Friday, March 7, 2008

Hospital

Belinda and Nick showed up in no time and the four of us (baby doesn't count yet) made our way to the hospital. At 2:00am we arrived and were shown to the pre-admittance screening room. Andrea was hooked up to devices to measure the baby's heart rate and contractions, and the nurse performed a cervical exam where she found that Andrea was 4.5-5cm dilated and therefore would be admitted to a labor/birth room. In the birth room Andrea was outfitted first with hard-wired probes for heart rate and contraction and shortly after cordless so that she could move around. For the next few hours Andrea endured contractions in many positions, but seemed to spend the primary amount of time in the rocking chair or on the birthing ball. Belinda and Nick were in there with us the whole time and were good support to have. The two of them and I even played a round of hangman on the room's white board during the in-between periods of Andrea's contractions when she would go to the bathroom. We didn't erase it and later during delivery the doctor was impressed that Andrea was so relaxed during labor to be playing games.

At one point Andrea and I walked down the hall a few steps to mix things up and she was hit by a strong contraction. While bent over on the wall's railing (a great addition for a laboring hall---these places think of everything) a nurse who we hadn't met came by and told Andrea something along the lines of "you don't have to suffer like this...we can give you something to ease the pain," which was a little bothersome as Andrea wanted to try to do the birth without medication, but this offer wasn't taken and we headed back to the room as walking wasn't all the fun it was advertised to be.

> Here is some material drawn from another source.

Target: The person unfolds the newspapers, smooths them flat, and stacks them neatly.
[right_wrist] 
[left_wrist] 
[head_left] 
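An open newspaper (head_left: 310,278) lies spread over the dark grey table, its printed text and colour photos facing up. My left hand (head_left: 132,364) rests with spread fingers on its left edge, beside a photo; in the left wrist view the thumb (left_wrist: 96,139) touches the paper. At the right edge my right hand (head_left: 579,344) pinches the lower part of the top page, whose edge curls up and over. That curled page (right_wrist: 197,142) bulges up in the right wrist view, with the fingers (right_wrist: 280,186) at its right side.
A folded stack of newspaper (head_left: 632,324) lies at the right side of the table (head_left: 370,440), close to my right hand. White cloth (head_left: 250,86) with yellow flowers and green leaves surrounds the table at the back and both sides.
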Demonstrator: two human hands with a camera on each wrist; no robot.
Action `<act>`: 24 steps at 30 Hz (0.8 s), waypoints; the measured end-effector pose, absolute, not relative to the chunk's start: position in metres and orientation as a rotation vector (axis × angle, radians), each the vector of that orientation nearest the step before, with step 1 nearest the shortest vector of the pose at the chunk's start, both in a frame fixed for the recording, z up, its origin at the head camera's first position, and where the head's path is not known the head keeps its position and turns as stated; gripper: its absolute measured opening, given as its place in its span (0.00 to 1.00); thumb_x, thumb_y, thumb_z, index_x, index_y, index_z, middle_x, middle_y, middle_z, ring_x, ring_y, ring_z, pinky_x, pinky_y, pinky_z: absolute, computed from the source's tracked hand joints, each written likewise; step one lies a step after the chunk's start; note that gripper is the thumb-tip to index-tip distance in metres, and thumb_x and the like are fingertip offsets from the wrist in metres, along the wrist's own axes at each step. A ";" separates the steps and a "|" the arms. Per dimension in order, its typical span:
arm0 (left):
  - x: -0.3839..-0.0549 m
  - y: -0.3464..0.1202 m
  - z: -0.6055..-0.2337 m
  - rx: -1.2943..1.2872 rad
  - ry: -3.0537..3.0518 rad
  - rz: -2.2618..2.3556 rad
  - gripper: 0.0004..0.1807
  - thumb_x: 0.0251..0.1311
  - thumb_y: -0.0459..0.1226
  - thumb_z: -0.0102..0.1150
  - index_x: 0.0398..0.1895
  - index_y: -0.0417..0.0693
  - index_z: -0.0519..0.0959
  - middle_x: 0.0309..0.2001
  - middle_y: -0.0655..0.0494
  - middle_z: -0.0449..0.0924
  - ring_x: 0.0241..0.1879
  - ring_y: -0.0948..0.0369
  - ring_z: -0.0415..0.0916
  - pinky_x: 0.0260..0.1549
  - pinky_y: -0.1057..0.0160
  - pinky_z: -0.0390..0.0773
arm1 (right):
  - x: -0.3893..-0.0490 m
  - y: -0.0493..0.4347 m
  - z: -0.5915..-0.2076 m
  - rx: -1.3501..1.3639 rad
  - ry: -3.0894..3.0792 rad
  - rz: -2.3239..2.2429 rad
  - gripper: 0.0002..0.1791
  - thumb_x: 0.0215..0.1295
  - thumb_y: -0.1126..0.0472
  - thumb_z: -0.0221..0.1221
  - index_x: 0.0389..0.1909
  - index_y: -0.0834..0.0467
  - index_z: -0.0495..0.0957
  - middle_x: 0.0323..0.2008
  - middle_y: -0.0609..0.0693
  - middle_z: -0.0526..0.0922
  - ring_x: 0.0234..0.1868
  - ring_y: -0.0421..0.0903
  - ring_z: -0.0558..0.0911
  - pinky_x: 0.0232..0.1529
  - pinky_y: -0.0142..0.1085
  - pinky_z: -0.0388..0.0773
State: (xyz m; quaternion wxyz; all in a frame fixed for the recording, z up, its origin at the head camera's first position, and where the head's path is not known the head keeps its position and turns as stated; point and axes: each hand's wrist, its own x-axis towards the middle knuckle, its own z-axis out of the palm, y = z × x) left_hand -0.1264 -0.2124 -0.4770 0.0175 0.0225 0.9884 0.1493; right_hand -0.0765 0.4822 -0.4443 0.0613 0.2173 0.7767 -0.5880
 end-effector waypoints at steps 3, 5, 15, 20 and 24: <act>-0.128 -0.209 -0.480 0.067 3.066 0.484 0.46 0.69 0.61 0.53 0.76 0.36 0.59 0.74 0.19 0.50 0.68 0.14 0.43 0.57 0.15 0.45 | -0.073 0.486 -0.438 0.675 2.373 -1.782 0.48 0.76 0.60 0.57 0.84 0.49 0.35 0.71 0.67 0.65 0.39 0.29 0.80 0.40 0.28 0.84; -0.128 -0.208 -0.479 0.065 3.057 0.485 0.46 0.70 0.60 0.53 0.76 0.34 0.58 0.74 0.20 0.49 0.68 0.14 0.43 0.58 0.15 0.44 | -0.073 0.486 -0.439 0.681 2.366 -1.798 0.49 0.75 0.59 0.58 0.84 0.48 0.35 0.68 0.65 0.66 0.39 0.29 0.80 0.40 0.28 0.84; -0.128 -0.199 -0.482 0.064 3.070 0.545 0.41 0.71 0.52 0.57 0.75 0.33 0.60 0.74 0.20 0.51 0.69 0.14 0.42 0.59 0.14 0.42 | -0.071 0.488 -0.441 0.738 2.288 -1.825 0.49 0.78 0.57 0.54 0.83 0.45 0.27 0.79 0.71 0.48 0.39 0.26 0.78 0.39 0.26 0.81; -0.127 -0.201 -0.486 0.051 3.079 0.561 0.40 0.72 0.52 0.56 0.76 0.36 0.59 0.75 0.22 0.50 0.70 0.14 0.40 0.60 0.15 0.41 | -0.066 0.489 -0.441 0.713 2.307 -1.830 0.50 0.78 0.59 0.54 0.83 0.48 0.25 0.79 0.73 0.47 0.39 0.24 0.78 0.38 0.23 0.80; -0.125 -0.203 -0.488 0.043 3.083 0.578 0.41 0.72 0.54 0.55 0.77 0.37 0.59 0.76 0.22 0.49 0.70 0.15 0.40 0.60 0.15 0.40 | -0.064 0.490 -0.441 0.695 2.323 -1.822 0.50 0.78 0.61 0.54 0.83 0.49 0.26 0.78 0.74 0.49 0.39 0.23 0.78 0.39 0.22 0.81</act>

Back in the room contractions continued. They had a running paper feed of the monitoring similar to a seismograph with one half dedicated to the baby's heart rate and the other Andrea's contractions. It was actually kind of nice to have this monitor around so Belinda, Nick, and I knew (should Andrea's breathing, wincing not betray it) that a contraction was beginning or ending. Somewhere around 5:00am or so the contractions' representation on the sheet switched from the smoothly increasing and topped mountains that they had been to very jagged-topped contractions. In our pregnancy class, the stages of labor were described with pictures showing the rise and fall that were smooth and then jagged and I thought that this was just supposed to be a representation of how the contractions become very painful to the point of being overwhelming, but apparently they really change in a measurable way and that is what these plots were showing (I found a pamphlet and took a picture, below---the cartoon faces were actually pretty accurate).


When this change happened Andrea started to question if she could continue on without pain relief. However, the nurse who was monitoring from the nursing station came in about that time saying that she would like to do another cervical exam (second of the evening). The nurse found that Andrea was 9.5cm dilated, however she still was examining when the next contraction came and that one pushed Andrea to a full 10cm. The nurse started preparing the room for the actual birth and Belinda and Nick went to the hall to wait out the pushing.